**Work item:** Only the number is wanted: how many lines in the material below contain "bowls".
++++ Record excerpts
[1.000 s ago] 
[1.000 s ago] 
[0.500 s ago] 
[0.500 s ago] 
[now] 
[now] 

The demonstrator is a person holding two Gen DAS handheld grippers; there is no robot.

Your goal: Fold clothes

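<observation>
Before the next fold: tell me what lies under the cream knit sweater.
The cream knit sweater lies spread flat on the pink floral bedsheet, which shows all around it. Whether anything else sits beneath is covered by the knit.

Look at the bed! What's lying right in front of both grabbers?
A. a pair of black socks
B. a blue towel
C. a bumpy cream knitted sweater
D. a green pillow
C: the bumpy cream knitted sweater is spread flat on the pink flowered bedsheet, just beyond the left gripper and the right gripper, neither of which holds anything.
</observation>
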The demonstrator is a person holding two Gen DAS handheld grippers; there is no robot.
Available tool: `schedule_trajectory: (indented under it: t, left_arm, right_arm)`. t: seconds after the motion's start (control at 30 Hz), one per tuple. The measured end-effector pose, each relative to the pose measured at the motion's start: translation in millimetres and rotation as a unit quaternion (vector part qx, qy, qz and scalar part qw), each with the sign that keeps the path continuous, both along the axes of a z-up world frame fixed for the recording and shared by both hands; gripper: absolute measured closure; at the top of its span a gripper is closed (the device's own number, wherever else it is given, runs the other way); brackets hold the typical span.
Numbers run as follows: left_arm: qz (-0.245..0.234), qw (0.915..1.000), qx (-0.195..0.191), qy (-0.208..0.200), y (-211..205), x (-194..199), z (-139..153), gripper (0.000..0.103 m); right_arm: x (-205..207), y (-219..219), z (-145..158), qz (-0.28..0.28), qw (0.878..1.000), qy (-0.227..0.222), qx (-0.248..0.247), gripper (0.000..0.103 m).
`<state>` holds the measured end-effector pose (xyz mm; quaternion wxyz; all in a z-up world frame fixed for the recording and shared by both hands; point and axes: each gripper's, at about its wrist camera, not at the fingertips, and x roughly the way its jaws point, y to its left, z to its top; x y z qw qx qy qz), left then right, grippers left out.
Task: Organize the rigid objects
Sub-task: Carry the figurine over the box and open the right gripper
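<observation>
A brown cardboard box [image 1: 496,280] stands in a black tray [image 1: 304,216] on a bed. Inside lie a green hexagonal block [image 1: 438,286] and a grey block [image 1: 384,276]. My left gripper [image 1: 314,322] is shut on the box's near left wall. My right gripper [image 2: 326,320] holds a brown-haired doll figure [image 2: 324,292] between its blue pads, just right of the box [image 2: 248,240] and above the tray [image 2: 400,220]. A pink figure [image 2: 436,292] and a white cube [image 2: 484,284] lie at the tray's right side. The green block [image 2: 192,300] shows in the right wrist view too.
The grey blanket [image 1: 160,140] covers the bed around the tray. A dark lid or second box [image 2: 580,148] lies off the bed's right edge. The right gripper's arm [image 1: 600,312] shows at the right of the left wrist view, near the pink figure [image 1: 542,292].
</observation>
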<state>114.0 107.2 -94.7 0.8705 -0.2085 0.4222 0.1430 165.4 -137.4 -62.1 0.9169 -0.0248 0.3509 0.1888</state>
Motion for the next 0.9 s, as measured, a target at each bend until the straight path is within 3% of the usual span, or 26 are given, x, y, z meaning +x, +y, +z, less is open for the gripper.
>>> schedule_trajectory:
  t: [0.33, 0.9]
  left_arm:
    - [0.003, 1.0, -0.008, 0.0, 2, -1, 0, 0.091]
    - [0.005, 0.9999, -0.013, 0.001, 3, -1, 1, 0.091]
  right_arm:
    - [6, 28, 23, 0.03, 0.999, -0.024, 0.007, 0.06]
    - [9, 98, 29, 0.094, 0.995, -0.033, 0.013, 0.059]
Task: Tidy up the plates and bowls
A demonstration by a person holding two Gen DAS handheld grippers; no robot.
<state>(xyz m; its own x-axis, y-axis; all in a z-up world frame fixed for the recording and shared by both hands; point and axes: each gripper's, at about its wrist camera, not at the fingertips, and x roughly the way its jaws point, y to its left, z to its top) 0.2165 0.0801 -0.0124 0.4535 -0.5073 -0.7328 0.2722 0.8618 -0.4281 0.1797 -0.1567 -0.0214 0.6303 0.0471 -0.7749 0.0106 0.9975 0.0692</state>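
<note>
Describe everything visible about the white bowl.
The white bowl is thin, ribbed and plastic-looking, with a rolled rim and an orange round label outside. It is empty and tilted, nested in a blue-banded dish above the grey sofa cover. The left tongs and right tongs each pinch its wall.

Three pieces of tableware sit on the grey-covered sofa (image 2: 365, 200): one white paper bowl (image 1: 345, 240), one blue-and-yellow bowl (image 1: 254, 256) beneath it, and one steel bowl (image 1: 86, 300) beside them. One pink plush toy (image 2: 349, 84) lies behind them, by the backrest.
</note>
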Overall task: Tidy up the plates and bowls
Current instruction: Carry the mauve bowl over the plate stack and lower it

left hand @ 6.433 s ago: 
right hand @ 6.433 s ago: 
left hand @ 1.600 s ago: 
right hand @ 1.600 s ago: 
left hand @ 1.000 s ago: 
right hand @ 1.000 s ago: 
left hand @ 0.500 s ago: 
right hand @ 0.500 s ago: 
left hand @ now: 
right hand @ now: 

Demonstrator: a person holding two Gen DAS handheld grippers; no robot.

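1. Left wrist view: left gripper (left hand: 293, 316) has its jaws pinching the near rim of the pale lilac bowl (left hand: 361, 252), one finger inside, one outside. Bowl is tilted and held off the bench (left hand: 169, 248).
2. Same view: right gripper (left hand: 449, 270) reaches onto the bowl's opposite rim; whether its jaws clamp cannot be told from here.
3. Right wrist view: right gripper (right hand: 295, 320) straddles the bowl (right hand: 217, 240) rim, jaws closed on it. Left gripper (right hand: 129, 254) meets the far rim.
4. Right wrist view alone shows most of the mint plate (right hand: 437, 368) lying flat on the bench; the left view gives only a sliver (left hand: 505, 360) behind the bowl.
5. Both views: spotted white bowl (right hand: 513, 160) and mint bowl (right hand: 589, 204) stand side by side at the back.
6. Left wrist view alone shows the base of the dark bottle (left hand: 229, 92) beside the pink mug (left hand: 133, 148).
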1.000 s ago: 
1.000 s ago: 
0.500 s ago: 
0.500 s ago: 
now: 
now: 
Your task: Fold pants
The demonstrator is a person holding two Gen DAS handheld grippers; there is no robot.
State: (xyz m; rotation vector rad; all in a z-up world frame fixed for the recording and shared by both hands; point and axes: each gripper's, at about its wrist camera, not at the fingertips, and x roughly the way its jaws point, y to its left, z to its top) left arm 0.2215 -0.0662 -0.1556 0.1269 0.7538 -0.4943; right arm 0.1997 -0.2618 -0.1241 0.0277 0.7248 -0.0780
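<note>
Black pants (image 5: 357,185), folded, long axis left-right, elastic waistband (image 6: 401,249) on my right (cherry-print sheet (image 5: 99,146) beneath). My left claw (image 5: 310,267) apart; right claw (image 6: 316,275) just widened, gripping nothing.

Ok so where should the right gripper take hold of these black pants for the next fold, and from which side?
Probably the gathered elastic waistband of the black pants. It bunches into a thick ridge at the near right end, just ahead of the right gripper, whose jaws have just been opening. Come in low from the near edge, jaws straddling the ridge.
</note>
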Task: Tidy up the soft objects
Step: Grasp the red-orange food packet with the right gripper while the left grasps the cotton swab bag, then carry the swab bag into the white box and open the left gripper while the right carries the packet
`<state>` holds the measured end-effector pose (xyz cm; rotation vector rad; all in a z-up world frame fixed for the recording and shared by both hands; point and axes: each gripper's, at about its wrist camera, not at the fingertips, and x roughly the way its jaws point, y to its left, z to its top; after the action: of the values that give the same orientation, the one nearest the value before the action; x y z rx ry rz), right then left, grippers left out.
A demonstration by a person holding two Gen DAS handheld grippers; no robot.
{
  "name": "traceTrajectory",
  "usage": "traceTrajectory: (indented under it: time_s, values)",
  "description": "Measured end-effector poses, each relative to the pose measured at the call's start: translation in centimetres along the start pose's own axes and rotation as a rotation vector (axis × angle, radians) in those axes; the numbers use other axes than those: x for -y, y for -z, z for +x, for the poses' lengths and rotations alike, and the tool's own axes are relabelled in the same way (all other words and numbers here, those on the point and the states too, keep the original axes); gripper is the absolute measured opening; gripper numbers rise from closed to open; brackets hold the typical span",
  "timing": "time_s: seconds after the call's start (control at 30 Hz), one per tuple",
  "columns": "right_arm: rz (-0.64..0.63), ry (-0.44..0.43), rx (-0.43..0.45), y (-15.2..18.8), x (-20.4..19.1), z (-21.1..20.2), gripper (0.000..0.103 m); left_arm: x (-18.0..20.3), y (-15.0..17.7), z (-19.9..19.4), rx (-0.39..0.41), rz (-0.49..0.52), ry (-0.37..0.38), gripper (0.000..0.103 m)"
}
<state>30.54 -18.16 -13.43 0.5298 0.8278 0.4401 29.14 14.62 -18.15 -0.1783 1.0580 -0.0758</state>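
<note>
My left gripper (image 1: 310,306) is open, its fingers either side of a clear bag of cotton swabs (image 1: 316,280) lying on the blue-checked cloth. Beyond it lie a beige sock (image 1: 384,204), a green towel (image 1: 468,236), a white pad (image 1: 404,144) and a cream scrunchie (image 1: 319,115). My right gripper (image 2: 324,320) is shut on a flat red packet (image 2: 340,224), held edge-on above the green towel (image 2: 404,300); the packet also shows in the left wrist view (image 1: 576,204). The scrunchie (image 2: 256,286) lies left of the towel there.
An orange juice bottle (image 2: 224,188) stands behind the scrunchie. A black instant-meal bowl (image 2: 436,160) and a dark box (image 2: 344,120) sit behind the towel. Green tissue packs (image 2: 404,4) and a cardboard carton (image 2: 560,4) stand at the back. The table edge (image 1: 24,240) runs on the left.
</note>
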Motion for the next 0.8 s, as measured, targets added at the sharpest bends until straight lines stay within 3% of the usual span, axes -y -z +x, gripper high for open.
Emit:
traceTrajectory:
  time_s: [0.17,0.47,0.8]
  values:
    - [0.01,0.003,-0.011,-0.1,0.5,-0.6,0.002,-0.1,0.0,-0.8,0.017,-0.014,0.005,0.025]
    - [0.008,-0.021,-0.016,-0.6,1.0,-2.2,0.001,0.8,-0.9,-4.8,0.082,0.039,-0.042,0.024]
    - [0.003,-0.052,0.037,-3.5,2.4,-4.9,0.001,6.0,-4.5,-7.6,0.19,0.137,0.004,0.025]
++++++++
**Reply to the exercise:** 2